▸ **Task to carry out**
In the entries that follow, the line with "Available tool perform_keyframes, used" opens the range and the line with "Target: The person" closes it; repeat that range exactly, both lines included.
(Dataset content)
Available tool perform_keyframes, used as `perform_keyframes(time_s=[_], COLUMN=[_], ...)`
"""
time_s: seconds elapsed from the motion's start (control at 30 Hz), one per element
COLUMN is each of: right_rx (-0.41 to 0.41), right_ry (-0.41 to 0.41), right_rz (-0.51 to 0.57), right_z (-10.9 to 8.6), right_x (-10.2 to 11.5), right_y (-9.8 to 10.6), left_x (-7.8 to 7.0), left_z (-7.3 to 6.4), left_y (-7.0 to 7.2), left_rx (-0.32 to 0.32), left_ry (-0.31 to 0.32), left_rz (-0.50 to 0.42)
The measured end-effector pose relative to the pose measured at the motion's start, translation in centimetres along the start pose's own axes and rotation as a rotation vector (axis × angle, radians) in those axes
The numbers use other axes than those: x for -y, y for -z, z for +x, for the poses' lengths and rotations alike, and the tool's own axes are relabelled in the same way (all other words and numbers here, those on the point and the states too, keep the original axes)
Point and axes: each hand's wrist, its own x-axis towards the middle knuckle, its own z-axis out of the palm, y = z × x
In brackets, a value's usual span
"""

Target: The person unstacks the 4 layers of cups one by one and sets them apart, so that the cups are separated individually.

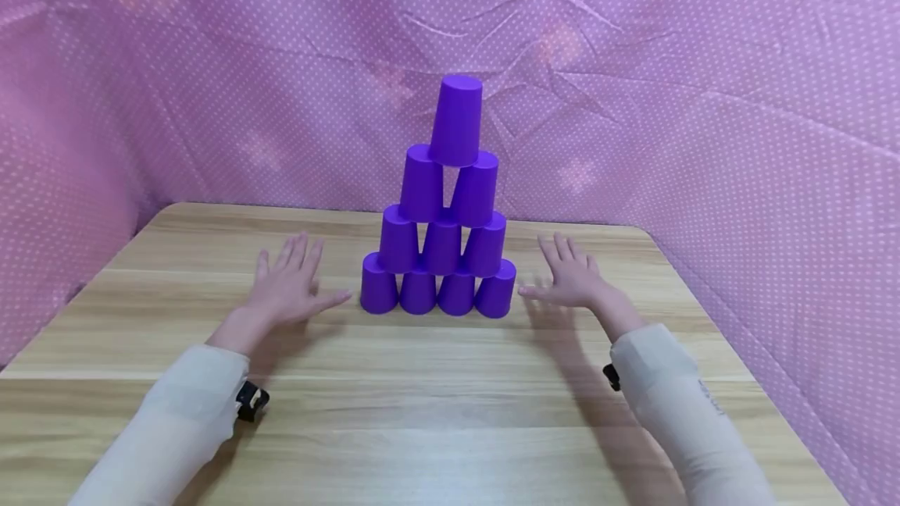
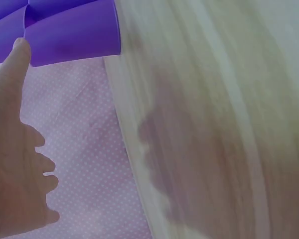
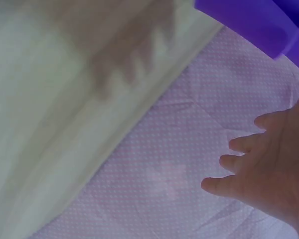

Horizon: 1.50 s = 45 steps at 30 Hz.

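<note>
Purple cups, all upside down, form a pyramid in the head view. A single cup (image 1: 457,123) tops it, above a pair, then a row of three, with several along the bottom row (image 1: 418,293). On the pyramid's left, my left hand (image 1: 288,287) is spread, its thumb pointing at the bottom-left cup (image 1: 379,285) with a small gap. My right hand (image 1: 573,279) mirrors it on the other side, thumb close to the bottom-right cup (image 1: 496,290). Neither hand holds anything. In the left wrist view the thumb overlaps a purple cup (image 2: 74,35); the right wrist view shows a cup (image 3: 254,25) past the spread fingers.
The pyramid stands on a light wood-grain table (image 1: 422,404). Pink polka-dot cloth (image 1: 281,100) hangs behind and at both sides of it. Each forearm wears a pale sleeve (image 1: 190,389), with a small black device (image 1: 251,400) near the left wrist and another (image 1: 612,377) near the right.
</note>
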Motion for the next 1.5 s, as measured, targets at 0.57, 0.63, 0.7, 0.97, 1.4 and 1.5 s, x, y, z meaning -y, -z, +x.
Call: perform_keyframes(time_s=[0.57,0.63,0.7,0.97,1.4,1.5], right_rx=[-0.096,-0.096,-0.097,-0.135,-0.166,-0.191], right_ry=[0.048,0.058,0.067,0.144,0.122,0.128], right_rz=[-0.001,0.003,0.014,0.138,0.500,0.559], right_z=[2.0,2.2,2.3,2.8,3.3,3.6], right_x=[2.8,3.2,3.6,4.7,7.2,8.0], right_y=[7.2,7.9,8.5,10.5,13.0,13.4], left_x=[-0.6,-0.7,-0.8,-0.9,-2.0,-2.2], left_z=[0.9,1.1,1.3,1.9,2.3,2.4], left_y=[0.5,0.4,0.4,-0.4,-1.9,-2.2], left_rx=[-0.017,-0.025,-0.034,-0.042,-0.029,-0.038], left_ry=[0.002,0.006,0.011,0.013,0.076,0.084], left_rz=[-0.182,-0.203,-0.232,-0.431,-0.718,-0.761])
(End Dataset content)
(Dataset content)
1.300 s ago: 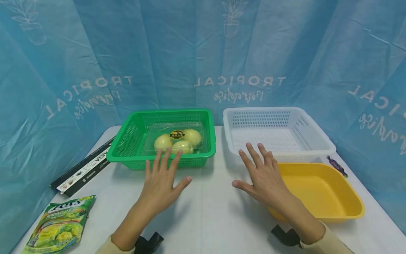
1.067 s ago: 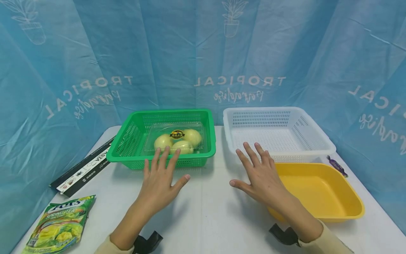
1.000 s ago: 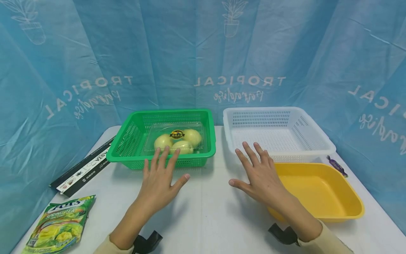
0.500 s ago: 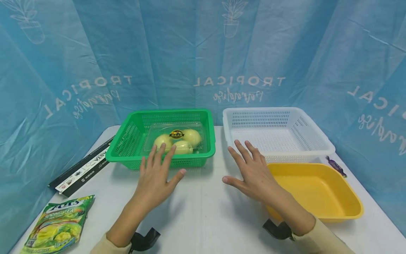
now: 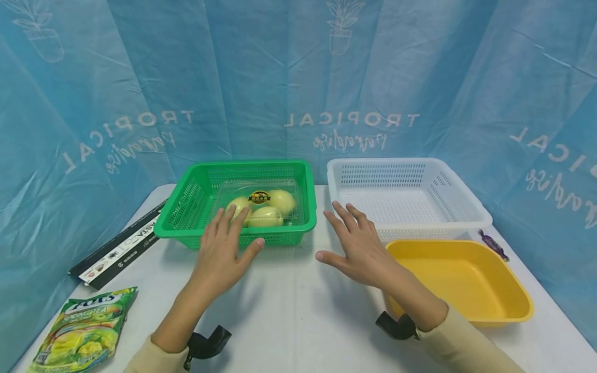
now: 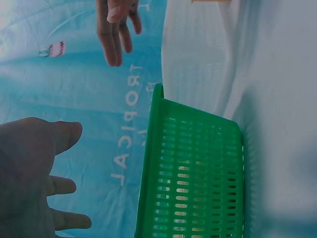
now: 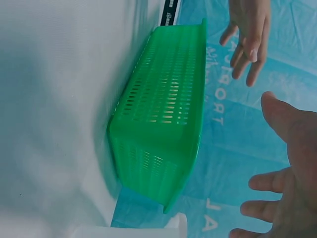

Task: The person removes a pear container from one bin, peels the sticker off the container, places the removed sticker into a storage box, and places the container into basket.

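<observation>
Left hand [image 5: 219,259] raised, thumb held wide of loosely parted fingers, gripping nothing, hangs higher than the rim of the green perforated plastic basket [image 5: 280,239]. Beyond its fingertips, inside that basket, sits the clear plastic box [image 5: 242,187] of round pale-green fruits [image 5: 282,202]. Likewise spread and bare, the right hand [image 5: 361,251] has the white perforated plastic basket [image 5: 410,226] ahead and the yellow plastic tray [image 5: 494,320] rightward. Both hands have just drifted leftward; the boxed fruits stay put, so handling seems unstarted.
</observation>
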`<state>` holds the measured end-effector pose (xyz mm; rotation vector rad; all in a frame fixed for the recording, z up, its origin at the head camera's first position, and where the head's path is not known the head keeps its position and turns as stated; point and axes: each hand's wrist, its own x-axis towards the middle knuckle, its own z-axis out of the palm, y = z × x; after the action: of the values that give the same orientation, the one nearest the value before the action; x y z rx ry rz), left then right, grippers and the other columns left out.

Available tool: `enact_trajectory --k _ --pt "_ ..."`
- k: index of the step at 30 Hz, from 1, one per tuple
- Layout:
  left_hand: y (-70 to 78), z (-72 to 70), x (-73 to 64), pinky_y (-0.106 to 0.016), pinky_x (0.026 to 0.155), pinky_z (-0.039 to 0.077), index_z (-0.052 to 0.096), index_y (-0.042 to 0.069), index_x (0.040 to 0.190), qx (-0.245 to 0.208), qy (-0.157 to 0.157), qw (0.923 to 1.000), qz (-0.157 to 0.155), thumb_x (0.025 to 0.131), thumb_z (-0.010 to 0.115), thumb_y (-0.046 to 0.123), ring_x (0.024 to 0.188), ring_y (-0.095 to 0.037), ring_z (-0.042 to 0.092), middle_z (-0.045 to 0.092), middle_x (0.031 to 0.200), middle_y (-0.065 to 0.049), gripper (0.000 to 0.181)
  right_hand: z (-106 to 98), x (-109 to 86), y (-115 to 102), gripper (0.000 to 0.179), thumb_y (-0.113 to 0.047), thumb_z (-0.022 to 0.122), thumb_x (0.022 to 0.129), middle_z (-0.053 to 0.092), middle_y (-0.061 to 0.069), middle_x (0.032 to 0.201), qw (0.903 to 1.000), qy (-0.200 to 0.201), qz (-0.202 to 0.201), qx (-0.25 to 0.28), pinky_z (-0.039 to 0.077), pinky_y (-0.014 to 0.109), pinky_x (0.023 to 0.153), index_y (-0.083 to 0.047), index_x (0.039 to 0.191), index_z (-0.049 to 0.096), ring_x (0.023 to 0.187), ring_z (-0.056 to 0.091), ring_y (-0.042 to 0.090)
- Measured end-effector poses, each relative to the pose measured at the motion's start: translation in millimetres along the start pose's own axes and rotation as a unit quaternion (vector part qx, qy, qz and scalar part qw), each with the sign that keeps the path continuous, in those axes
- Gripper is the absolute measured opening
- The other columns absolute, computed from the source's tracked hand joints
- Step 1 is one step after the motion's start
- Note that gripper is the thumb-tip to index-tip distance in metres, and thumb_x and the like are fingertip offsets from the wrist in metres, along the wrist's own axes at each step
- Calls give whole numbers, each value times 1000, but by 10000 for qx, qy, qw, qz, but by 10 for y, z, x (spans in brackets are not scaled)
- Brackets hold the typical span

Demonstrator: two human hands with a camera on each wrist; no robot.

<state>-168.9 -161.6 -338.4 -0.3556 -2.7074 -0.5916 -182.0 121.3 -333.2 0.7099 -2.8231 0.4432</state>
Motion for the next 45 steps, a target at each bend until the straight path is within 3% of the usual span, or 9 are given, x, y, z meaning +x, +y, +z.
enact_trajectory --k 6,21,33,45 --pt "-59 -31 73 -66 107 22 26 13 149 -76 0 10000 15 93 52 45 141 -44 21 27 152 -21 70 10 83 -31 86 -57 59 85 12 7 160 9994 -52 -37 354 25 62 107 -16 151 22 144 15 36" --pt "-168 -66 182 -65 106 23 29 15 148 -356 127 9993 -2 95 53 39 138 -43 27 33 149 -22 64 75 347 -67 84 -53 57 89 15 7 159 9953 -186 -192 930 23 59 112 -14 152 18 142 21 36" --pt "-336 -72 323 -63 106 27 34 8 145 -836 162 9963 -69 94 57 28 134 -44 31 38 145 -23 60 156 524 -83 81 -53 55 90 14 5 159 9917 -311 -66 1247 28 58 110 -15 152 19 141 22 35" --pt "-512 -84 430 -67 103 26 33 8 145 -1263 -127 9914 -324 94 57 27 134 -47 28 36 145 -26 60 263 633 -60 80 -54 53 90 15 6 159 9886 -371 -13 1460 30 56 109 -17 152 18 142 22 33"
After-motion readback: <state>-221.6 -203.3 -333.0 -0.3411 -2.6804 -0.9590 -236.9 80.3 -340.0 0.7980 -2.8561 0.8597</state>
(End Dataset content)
▸ **Answer section**
Available tool perform_keyframes, used as `perform_keyframes(time_s=[_], COLUMN=[_], ...)`
"""
time_s: seconds elapsed from the motion's start (control at 30 Hz), one per element
COLUMN is each of: right_rx (-0.41 to 0.41), right_ry (-0.41 to 0.41), right_rz (-0.51 to 0.57), right_z (-10.9 to 8.6), right_x (-10.2 to 11.5), right_y (-9.8 to 10.6), left_x (-7.8 to 7.0), left_z (-7.3 to 6.4), left_y (-7.0 to 7.2), left_rx (-0.32 to 0.32), left_ry (-0.31 to 0.32), left_rz (-0.50 to 0.42)
The measured end-effector pose relative to the pose measured at the motion's start, translation in centimetres along the start pose's own axes and rotation as a rotation vector (axis × angle, radians) in those axes
The numbers use other axes than those: x for -y, y for -z, z for +x, for the poses' lengths and rotations alike, and the tool's own axes are relabelled in the same way (all other words and numbers here, those on the point and the states too, keep the original axes)
Point and axes: each hand's wrist, its own x-axis towards the middle knuckle, its own z-axis out of the palm, y = z × x
In brackets, a value's usual span
"""

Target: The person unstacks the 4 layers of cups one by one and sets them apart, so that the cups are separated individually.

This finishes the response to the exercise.